In July, when we were coming up to the deadline to give our notice of intent to homeschool for this school year, P started saying she'd like to go back to school, "just for one more year." We talked some about why. It lit a fire under me to look for ways to make things more interesting and satisfying for her, as well as doing more active strewing so she doesn't spend so much of her day on the computer. (P has told me that, although the computer interests her a lot and can occupy her for hours on end, she feels dissatisfied when she spends too long using it without doing other things.) We had good conversations about what she wanted that school might provide, and how we might get those same benefits and more without school. She wanted to be able to walk some places and do some things on her own, so we settled on a first experiment: having her take the bus to the library to turn in a DVD, with me tailing her at a distance so she could fall back if she needed me. I told her I'd be all right with her doing that sort of thing without a tail, once she was comfortable with all the steps -- she was most uncertain about how she'd know when to get off the bus. We ended up getting rained out on that errand, but not before P had had a taste of doing something on her own. P also wanted to see more of friends, so we planned more play dates. Most of all, she said she wanted more one-on-one time with me. (School wouldn't have helped with this, but it was something she said would make her life better, so we started having fairly regular "date nights" when P and I would do something, just the two of us.) But P still said she wanted to go to school.

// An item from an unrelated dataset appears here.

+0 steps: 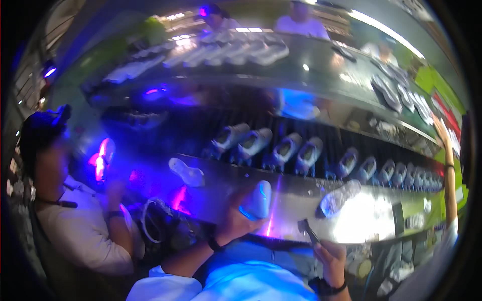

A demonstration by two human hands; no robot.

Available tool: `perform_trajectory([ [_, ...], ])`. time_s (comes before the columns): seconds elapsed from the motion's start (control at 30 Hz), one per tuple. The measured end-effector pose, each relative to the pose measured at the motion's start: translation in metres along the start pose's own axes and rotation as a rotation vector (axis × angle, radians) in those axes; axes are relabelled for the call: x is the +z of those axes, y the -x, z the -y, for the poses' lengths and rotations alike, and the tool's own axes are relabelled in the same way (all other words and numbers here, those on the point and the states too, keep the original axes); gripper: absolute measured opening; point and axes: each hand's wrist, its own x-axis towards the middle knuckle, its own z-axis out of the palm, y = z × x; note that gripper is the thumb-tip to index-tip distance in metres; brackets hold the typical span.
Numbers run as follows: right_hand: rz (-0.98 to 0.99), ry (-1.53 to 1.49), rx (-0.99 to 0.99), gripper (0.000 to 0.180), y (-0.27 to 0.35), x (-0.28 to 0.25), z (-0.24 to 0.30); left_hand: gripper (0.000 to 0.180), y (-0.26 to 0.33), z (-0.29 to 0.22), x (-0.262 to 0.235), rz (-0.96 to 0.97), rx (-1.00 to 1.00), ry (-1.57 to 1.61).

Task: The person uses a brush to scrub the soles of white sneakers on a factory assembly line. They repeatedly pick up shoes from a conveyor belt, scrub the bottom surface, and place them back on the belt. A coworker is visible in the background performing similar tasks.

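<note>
One blue-lit sole [258, 201] is clasped in the left hand [235, 220] over the bench [296, 205]; the right hand [331, 257] pinches a dark brush-like tool [309, 232]. Pale soles [341, 196] lie to either side; beyond them, shoes [308, 156] stand in a row.

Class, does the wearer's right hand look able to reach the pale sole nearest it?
Probably yes: nothing visible blocks the way from the right hand to the pale sole, though that hand holds a brush.
</note>
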Motion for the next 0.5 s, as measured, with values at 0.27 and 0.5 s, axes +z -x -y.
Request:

She expressed some apprehension about being asked to do things at school that she wouldn't know how to do, and asked me if I thought that would happen. I said I thought she'd be very strong in reading, would probably need to work on her spelling (but that seemed doable to both of us), and might be confused about some of the math notation. She's been working with a lot of math concepts, but not in a schoolish way; e.g., she knows what division is about and can do it in her head to a reasonable extent for a 2nd/3rd grader, but she didn't know what a division sign looked like. The math part gave her the most concern, so I pointed out that long ago she'd picked up a 2nd-grade workbook at a book sale, and that by working through that, she could make sure she'd seen most or all of the same stuff as her peers. She wanted to do that, so we worked out that at 15 pages per day, she could finish the workbook before school started, spending less time per day on it than she'd spend doing desk work at school.

P set out on that course, but after a few days of doing worksheets on skills that, while useful, were out of the richer context she's grown accustomed to having with her learning, she was souring on the idea of school, and decided she wanted to stick with unschooling after all -- though she did exact my promise that we could continue with play dates (subject to the desired friends' availability, which we knew would be a lot less once school started), with increasing independence for her, and with date nights.

I sighed with relief, my feelings far less mixed than they were when P initially left school. I've grown to enjoy this way of life and the improved relationship I have with both kids, without school dictating our sleep schedule and shaping most of our daytime activities. I'd been trying to prepare myself, mentally and emotionally, for supporting her in returning to school. I knew I could let her come home again if she changed her mind. What I expected to be hard was letting P's relationship with school be her own, not stepping in and ruthlessly enforcing the demands of school. I was a very dedicated student when I was in school, and then I was a schoolteacher for four years, and it's really hard for me to imagine supporting a student who is in school by choice in not toeing the line on homework, attendance, etc. I was working on figuring it out, and someday that time may still come. But for now I'm glad we're still out of school!

Sandra Dodd wrote a very thought-provoking essay, "Public School on Your Own Terms," that was helpful to me in thinking about the possibilities for different relationships between me and my kid's school. I am uncomfortable with the idea of lying to school authorities about absences -- I really dislike outright dishonesty and avoid it whenever I can -- but the rest of it makes a lot of sense to me.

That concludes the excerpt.